== Work instructions ==
Only the lines that include "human" should be copied from the data below.

Items from a data source:
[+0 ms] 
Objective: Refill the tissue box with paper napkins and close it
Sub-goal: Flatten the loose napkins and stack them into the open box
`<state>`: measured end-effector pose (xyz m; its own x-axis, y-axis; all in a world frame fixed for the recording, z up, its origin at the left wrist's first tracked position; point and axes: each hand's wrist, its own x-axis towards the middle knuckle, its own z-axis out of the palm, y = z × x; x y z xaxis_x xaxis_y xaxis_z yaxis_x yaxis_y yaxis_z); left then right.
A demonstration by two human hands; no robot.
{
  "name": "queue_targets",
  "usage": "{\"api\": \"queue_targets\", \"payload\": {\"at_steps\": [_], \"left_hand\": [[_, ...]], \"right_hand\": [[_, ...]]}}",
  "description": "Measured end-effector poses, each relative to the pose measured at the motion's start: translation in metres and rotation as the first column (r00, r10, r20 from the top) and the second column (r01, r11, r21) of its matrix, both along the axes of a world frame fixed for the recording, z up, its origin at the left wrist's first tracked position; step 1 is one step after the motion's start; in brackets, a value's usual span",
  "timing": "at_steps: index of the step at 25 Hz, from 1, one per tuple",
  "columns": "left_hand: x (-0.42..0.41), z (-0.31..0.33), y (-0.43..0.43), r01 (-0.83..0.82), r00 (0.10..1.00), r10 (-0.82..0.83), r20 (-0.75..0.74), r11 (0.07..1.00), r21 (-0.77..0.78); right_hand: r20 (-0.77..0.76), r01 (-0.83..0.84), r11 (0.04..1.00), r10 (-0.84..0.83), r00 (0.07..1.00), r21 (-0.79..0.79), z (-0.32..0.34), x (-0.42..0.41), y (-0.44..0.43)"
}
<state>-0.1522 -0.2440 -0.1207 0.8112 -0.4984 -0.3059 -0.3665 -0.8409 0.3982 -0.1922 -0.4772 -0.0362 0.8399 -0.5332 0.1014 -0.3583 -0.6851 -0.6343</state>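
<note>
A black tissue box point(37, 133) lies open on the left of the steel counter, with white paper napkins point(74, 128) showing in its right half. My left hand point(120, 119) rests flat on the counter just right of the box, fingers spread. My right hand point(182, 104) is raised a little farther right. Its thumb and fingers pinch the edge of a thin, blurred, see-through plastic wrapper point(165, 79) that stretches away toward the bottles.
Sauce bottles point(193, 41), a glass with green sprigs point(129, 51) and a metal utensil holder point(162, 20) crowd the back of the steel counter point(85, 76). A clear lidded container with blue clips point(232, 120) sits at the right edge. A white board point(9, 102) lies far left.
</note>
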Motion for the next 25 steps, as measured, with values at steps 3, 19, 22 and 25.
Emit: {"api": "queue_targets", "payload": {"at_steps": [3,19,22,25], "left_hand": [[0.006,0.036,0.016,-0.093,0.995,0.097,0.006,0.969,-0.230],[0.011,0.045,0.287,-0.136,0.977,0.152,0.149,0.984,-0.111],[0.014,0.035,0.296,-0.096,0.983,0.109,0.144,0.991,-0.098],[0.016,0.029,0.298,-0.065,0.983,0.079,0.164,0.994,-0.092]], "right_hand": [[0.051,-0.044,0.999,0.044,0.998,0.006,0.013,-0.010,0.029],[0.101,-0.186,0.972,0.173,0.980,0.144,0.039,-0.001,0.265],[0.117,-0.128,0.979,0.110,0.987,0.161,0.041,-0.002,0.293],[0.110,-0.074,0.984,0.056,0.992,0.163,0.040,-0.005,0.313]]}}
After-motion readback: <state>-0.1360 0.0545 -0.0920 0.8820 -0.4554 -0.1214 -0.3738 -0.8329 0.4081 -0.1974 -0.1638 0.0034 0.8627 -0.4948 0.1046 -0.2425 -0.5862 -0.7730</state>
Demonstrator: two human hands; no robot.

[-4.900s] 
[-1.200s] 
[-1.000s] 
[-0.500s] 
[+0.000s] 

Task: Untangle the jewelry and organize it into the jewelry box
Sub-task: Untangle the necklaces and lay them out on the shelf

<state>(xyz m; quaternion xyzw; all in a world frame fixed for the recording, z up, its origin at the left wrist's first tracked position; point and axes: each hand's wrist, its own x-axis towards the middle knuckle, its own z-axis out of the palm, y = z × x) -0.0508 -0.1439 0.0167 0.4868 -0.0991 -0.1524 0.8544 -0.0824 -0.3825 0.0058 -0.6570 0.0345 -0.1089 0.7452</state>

== Answer space ==
A demonstration by two human hands; no robot.
Demonstrator: two human hands; no robot.

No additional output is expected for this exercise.